> What you need to do
The reply should hold every line of the listing exactly, and none of its images.

> Input data
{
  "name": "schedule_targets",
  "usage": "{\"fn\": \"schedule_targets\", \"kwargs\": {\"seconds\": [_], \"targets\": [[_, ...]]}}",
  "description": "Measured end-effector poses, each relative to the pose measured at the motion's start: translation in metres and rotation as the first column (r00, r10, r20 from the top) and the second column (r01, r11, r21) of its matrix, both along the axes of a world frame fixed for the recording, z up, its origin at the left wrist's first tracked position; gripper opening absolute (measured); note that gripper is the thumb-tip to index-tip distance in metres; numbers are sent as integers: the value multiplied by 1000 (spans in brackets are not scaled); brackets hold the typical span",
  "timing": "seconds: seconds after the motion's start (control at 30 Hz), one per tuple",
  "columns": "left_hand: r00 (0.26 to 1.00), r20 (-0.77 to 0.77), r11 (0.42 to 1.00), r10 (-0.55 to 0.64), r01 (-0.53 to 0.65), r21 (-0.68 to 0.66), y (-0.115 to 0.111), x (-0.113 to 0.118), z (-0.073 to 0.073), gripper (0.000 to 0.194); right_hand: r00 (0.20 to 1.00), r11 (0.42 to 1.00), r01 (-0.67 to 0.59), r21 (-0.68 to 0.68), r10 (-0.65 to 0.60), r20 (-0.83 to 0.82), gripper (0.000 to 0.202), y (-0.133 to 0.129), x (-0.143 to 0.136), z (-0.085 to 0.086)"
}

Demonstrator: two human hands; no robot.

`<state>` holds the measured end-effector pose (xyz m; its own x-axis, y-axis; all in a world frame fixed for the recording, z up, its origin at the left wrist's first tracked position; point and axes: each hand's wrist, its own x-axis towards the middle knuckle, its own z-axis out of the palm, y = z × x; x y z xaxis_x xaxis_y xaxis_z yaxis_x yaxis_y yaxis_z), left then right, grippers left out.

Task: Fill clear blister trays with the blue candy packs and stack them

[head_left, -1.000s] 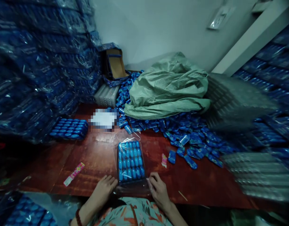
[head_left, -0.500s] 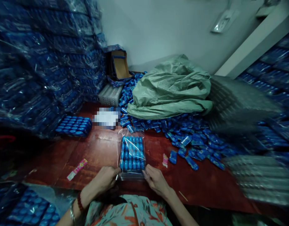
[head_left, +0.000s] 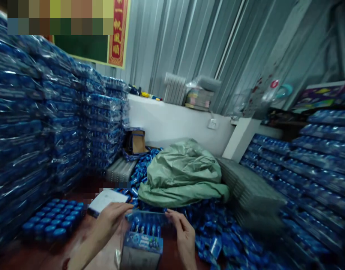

> Output below
{
  "name": "schedule_targets",
  "usage": "{\"fn\": \"schedule_targets\", \"kwargs\": {\"seconds\": [_], \"targets\": [[_, ...]]}}",
  "description": "Measured end-effector poses, each relative to the pose measured at the motion's start: translation in metres and rotation as the first column (r00, r10, r20 from the top) and the second column (r01, r11, r21) of its matrix, both along the axes of a world frame fixed for the recording, z up, its origin at the left wrist's first tracked position; gripper opening absolute (measured); note that gripper is the thumb-tip to index-tip distance in metres; numbers are sent as integers: the value multiplied by 1000 (spans in brackets are not scaled); brackets hold the typical span",
  "timing": "seconds: seconds after the motion's start (control at 30 Hz), one per tuple",
  "columns": "left_hand: r00 (0.26 to 1.00), r20 (-0.77 to 0.77), r11 (0.42 to 1.00), r10 (-0.55 to 0.64), r01 (-0.53 to 0.65), r21 (-0.68 to 0.66), y (-0.115 to 0.111), x (-0.113 to 0.118), z (-0.073 to 0.073), gripper (0.000 to 0.194); right_hand: r00 (0.20 to 1.00), r11 (0.42 to 1.00), r01 (-0.67 to 0.59), r21 (-0.68 to 0.68), r10 (-0.65 to 0.60), r20 (-0.83 to 0.82), gripper (0.000 to 0.202), y (-0.133 to 0.129), x (-0.143 to 0.136), z (-0.085 to 0.086)"
}

Demonstrator: two human hands; no robot.

`<state>` holds the measured end-effector pose (xyz m; its own x-axis, y-axis; all in a world frame fixed for the recording, z up, its origin at the left wrist's first tracked position; point and axes: each hand's wrist, its own x-axis towards the middle knuckle, its own z-axis out of the palm, y = z × x; x y z xaxis_x xaxis_y xaxis_z yaxis_x yaxis_y yaxis_z), left then right, grippers left out.

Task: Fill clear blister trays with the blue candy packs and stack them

[head_left, -1.000s] 
[head_left, -0.500s] 
[head_left, +0.000s] 

The output has been completed.